[Opening PROVIDED MATERIAL section]

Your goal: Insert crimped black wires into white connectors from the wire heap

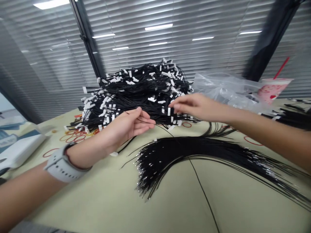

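Note:
My left hand (139,122), with a grey watch on the wrist, is closed on a thin black cable (202,184). This cable appears to run from the fingers across the table toward the front edge. Below the same hand a white tag (113,154) lies at the end of another short black strand. My right hand (188,106) is at the front right of a large heap of black cables (145,85) with white tags. Its thumb and fingertips are drawn together; what they hold, if anything, is unclear. Below both hands lies a bundle of black cables (184,147) with shiny tips.
Red and orange rubber bands (75,136) lie on the table (102,200) at left. Behind my right arm are clear plastic bags (223,89) and a pink cup (274,89) with a red straw. More black cables (293,118) lie far right; a white object (24,150) is far left.

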Demonstrator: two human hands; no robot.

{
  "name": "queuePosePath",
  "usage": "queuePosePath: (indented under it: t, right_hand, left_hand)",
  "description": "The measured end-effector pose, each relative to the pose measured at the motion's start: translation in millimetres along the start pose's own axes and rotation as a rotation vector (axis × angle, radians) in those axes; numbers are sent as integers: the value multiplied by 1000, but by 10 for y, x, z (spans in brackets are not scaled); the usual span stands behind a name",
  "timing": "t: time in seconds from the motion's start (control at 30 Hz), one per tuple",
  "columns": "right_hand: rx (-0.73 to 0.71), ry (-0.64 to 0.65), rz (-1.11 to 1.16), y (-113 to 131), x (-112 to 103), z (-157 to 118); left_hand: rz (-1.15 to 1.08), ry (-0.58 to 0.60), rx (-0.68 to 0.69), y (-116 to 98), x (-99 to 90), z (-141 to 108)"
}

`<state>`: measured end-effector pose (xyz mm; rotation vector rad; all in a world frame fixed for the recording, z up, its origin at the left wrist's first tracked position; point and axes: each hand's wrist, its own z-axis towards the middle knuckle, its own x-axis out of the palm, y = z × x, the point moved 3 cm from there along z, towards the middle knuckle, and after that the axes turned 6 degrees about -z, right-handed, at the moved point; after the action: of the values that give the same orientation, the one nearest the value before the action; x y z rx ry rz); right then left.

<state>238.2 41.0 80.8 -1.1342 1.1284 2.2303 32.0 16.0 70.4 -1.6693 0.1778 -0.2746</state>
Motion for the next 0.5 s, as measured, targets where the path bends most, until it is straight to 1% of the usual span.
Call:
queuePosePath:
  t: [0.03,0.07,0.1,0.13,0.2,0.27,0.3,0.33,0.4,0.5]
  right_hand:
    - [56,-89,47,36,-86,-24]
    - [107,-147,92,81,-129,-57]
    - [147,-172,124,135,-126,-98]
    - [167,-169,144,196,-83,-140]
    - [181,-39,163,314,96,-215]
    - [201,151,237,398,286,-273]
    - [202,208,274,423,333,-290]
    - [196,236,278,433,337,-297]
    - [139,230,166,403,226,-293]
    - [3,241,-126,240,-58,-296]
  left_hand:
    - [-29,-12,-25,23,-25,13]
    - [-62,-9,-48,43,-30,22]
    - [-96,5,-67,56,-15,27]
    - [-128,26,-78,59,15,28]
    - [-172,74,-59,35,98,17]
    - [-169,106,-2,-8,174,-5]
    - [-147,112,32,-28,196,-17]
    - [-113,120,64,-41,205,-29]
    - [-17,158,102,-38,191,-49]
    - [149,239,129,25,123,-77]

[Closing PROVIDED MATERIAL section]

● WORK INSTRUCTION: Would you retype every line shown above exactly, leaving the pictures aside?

● THE ANSWER:
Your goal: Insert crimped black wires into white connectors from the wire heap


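Note:
My left hand (139,122), with a grey watch on the wrist, is closed on a thin black cable (202,184). This cable appears to run from the fingers across the table toward the front edge. Below the same hand a white tag (113,154) lies at the end of another short black strand. My right hand (188,106) is at the front right of a large heap of black cables (145,85) with white tags. Its thumb and fingertips are drawn together; what they hold, if anything, is unclear. Below both hands lies a bundle of black cables (184,147) with shiny tips.
Red and orange rubber bands (75,136) lie on the table (102,200) at left. Behind my right arm are clear plastic bags (223,89) and a pink cup (274,89) with a red straw. More black cables (293,118) lie far right; a white object (24,150) is far left.
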
Demonstrator: two human hands; no robot.

{
  "name": "queuePosePath",
  "usage": "queuePosePath: (indented under it: t, right_hand, left_hand)",
  "description": "The measured end-effector pose, each relative to the pose measured at the motion's start: translation in millimetres along the start pose's own axes and rotation as a rotation vector (axis × angle, radians) in those axes; numbers are sent as integers: the value multiplied by 1000, but by 10 for y, x, z (spans in brackets are not scaled); the usual span stands behind a name",
  "timing": "t: time in seconds from the motion's start (control at 30 Hz), one per tuple",
  "columns": "right_hand: rx (-0.73 to 0.71), ry (-0.64 to 0.65), rz (-1.11 to 1.16), y (-113 to 131), x (-112 to 103), z (-157 to 118); left_hand: rz (-1.15 to 1.08), ry (-0.58 to 0.60), rx (-0.68 to 0.69), y (-116 to 98), x (-99 to 90), z (-141 to 108)"
}

`<state>`: measured end-effector pose (xyz mm; rotation vector rad; all in a world frame fixed for the recording, z up, its origin at the left wrist's first tracked position; point and axes: each hand's wrist, its own z-axis towards the middle knuckle, its own x-axis out of the palm, y = z × x, the point moved 3 cm from there along z, towards the middle knuckle, and after that the axes turned 6 degrees about -z, right-handed, at the moved point; after the action: of the values that give the same orientation, the one nearest the value before the action; x y z rx ry rz); right then left.

<state>238.2 41.0 80.8 -1.1342 1.1284 2.2303 32.0 16.0 70.4 -1.6693 0.1778 -0.2746</state>
Motion for the next 0.5 s, as measured, targets where the path bends most, until it is straight to 1% of the usual span.
Call:
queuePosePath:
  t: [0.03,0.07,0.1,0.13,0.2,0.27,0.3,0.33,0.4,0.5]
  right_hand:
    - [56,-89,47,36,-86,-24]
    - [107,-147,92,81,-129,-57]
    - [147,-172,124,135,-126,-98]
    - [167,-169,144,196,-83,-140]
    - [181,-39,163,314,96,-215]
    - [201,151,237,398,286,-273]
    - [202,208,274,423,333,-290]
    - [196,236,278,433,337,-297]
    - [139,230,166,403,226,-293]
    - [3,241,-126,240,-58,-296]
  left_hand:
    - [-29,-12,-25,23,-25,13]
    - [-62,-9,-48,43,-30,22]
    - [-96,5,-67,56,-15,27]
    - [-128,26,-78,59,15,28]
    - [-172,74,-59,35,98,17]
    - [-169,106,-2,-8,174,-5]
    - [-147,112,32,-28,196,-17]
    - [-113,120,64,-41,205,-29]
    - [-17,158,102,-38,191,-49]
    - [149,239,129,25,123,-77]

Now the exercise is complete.